Returning to Los Angeles in January 1968, Chubb was chief of the Engineering Division, Defense Systems Application System Program Office, Space and Missile Systems Organization, until August 1971. He then attended the Industrial College of the Armed Forces.

In August 1972 Chubb was assigned to Headquarters Aeronautical Systems Division at Wright-Patterson Air Force Base, Ohio, as deputy director of the AGM-65 Maverick System Program Office, and in 1973 he became program director. He transferred to Headquarters Air Force Systems Command, Andrews Air Force Base, Maryland, in January 1975 and served as assistant deputy chief of staff for systems.

He returned to Wright-Patterson Air Force Base in August 1977 and was assigned as Aeronautical Systems Division's deputy for strategic systems. While there he managed the acquisition of all Air Force aeronautical strategic systems, including B-52 weapon system improvements, B-1 research and development, the short-range attack missile program, the advanced strategic air-launched missile program, the air-launched cruise missile and the B-1B program. In January 1982 he became deputy chief of staff for systems, Air Force Systems Command headquarters, Andrews Air Force Base. He assumed command of Electronic Systems Division in August 1984.
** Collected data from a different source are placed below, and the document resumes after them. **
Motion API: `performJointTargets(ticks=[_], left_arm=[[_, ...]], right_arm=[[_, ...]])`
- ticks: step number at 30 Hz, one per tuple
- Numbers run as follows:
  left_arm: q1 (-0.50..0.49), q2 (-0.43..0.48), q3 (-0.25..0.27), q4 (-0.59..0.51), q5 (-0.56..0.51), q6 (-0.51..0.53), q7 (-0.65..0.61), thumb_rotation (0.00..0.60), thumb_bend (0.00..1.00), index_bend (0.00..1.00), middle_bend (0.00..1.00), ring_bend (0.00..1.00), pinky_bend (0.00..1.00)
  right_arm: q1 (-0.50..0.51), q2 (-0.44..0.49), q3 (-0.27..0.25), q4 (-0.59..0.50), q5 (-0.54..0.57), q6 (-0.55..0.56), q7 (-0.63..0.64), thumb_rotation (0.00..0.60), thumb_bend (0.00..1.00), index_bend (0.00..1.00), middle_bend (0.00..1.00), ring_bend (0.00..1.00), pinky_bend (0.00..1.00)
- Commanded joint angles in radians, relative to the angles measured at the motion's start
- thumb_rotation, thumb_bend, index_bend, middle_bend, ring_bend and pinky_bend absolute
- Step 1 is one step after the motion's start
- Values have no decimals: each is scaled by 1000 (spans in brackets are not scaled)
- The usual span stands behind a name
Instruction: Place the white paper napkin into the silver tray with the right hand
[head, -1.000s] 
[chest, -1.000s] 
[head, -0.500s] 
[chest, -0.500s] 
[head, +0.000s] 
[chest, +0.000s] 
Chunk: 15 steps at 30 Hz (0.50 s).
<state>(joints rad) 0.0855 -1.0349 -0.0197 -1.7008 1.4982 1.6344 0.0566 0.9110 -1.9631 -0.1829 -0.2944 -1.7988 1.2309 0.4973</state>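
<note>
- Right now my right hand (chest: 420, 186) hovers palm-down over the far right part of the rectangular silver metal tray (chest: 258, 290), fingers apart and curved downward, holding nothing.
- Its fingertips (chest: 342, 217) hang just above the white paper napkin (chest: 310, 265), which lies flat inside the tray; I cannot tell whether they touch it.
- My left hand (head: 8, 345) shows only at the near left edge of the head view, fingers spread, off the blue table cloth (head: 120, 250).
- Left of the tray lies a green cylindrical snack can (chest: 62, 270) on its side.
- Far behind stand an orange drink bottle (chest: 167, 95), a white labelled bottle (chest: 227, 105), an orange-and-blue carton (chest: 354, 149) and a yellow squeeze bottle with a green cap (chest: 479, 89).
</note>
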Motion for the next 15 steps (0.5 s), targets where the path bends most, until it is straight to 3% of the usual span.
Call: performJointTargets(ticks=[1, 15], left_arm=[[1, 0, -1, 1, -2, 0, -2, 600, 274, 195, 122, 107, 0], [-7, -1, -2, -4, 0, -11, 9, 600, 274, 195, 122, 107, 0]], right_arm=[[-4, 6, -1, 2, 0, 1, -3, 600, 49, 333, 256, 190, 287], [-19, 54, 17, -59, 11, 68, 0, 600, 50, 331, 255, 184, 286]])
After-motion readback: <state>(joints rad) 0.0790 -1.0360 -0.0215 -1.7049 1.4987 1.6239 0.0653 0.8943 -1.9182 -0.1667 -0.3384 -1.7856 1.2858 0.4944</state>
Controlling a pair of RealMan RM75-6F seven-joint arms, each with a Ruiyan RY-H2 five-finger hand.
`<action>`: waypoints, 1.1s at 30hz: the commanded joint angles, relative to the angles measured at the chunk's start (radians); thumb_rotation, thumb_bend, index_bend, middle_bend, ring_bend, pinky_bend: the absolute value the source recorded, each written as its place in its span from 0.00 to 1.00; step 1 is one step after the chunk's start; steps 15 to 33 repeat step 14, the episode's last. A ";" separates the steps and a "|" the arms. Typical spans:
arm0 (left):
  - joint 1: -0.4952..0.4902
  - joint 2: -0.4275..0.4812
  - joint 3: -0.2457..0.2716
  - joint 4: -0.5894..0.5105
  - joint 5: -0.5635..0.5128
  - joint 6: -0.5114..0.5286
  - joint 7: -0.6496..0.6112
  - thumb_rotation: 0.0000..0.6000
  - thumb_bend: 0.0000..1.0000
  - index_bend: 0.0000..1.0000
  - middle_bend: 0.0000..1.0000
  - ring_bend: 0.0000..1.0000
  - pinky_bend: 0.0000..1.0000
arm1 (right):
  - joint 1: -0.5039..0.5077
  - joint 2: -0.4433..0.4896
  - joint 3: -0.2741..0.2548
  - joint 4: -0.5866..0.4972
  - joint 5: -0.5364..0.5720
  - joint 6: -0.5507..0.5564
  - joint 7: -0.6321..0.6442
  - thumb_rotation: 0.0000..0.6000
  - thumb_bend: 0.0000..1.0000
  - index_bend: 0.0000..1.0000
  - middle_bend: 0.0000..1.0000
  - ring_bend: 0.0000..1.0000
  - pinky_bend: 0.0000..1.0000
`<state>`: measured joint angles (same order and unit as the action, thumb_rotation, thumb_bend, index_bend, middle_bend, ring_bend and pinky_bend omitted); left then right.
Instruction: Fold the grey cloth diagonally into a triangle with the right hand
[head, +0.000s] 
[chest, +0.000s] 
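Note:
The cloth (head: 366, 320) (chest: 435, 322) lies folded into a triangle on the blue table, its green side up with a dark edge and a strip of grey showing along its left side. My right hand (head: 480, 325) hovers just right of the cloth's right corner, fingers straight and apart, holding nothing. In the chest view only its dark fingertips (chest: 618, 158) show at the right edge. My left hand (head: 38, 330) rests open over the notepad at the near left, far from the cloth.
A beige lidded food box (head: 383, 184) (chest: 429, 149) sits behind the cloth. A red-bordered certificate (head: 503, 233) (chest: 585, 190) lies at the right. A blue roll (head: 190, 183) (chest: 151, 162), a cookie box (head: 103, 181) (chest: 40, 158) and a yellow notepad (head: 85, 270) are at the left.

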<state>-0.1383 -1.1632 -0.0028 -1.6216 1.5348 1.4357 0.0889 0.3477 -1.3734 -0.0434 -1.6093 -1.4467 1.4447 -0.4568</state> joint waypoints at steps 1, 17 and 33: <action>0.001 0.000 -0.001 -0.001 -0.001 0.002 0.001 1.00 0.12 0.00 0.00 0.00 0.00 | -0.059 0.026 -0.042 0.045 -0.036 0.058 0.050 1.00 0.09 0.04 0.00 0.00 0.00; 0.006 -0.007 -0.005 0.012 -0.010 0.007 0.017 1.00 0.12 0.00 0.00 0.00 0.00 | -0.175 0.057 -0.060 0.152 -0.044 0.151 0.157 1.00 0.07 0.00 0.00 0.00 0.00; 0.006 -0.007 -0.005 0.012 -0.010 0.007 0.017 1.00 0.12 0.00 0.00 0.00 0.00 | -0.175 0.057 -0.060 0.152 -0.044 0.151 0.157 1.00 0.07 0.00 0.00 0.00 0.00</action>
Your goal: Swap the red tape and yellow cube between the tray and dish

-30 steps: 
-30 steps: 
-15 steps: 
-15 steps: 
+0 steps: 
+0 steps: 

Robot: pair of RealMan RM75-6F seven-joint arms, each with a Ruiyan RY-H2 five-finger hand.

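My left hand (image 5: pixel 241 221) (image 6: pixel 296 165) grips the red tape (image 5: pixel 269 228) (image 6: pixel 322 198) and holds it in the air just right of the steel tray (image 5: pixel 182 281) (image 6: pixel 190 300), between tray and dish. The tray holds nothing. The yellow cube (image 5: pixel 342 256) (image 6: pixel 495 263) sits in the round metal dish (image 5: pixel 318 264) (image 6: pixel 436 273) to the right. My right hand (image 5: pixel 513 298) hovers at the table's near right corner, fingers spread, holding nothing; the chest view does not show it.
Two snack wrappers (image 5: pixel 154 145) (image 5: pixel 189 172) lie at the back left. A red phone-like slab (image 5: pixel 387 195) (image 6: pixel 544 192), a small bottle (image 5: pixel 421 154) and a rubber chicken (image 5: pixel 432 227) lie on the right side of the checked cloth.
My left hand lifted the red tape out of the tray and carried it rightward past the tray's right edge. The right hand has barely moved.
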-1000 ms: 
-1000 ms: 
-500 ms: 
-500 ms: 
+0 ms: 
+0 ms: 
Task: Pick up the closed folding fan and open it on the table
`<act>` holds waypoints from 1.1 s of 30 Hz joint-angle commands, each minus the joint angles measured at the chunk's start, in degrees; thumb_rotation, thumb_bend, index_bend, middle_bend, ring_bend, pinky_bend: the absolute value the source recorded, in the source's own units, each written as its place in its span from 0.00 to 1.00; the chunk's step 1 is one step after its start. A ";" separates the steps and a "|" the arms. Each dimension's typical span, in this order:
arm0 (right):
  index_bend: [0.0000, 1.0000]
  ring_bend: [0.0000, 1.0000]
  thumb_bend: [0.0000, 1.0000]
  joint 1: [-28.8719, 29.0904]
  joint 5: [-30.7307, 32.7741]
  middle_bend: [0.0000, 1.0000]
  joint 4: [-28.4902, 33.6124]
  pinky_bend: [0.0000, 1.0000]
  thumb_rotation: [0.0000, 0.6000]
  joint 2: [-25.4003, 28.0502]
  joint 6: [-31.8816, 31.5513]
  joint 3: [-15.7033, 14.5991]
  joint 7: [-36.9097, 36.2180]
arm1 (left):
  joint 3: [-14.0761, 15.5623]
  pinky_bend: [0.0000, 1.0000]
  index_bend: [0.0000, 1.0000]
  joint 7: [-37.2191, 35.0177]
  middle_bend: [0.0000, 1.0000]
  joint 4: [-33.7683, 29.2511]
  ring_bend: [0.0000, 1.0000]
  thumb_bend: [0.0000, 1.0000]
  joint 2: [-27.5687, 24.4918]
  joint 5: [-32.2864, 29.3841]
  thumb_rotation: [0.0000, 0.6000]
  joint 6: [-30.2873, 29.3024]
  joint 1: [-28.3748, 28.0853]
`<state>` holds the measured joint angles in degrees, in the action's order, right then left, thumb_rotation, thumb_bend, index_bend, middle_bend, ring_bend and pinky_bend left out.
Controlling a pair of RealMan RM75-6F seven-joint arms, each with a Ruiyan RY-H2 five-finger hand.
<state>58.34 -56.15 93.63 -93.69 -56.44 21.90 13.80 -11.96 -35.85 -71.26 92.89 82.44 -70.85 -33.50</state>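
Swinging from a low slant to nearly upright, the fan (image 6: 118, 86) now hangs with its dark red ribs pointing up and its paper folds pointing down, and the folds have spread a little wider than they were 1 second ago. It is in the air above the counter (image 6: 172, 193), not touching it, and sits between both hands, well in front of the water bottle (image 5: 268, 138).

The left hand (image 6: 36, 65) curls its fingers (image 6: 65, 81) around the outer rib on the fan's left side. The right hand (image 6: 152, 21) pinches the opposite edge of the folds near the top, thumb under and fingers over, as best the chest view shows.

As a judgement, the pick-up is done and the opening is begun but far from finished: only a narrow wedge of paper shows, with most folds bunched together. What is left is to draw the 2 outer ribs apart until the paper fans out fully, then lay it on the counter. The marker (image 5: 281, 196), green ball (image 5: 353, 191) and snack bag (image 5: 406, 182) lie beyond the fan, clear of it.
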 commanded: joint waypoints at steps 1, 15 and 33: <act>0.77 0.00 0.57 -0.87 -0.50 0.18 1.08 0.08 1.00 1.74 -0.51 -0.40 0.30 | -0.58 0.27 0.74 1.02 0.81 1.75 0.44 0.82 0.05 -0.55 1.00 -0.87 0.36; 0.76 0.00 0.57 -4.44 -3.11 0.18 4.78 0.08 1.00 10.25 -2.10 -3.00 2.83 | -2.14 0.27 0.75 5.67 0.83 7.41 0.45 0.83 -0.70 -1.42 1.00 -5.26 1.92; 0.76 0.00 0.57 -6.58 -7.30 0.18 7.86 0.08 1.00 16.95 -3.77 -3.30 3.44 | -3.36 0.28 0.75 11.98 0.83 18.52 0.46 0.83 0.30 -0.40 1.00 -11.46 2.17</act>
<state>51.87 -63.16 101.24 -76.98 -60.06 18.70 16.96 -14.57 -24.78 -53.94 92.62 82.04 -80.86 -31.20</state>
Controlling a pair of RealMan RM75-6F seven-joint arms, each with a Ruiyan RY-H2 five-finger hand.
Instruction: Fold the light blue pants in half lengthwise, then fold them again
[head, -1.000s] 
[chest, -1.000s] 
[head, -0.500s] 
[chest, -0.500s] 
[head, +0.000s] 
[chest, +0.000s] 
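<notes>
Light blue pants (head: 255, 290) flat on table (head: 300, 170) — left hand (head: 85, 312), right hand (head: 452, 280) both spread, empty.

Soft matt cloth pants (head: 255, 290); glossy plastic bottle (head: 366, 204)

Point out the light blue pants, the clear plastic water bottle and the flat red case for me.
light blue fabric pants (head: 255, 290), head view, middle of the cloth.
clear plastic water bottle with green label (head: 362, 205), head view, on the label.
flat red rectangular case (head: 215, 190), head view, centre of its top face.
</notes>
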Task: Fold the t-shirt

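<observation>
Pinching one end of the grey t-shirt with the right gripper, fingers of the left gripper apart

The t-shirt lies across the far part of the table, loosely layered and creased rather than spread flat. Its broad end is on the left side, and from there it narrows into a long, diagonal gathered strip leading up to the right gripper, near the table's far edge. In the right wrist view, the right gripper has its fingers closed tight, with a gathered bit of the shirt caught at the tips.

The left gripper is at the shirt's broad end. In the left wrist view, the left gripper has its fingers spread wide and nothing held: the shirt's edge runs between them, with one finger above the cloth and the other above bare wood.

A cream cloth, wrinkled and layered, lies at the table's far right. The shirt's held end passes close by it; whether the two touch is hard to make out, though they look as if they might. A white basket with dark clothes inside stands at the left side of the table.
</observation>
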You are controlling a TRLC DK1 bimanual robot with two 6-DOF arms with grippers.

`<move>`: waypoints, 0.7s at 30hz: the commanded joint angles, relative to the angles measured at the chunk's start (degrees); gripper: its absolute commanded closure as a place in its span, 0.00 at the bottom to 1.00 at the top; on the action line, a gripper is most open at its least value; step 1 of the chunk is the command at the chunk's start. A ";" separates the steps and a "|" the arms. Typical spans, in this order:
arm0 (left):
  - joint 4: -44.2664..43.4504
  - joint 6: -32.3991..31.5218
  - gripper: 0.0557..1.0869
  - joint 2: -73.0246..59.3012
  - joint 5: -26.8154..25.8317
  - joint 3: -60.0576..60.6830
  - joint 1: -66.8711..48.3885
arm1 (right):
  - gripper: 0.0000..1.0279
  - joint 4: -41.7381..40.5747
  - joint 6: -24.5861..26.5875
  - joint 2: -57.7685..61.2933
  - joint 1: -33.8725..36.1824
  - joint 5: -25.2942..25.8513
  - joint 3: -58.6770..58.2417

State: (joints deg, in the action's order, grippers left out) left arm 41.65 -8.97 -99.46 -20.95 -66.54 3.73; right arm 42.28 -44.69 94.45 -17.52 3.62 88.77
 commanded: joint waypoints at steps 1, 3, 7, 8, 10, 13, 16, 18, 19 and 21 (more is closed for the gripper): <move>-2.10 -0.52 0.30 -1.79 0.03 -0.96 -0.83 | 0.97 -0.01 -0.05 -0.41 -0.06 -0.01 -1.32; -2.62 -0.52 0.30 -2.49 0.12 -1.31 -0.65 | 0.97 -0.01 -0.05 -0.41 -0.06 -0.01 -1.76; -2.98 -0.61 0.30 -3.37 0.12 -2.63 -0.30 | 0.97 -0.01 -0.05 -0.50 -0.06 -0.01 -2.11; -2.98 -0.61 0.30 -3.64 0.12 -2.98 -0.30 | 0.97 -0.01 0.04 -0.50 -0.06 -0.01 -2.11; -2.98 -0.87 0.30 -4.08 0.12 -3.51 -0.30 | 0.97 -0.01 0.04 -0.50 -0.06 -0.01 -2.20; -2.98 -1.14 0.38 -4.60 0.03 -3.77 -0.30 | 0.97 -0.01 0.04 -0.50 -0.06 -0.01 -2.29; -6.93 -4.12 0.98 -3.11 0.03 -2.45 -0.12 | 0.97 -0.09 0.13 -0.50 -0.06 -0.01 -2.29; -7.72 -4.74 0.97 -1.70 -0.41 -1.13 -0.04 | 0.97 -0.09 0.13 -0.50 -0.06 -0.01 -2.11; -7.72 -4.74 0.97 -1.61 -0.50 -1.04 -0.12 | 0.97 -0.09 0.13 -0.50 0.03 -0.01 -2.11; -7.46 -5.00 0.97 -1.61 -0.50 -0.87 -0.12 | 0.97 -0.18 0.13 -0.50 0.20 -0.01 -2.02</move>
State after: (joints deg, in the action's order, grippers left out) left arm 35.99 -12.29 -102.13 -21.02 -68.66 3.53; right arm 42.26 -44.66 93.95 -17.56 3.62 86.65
Chubb is a command pilot with more than 5,000 flying hours and wears the missile badge. He completed 500 combat missions with 1,000 combat hours. His military decorations and awards include the Distinguished Service Medal, Legion of Merit with oak leaf cluster, Distinguished Flying Cross, Purple Heart, Meritorious Service Medal, Air Medal with 16 oak leaf clusters and Air Force Commendation Medal.

He was promoted to lieutenant general August 1, 1984, with same date of rank. He retired on October 1, 1988.

After his death in July 2014, Chubb was buried at Arlington National Cemetery on November 5, 2014.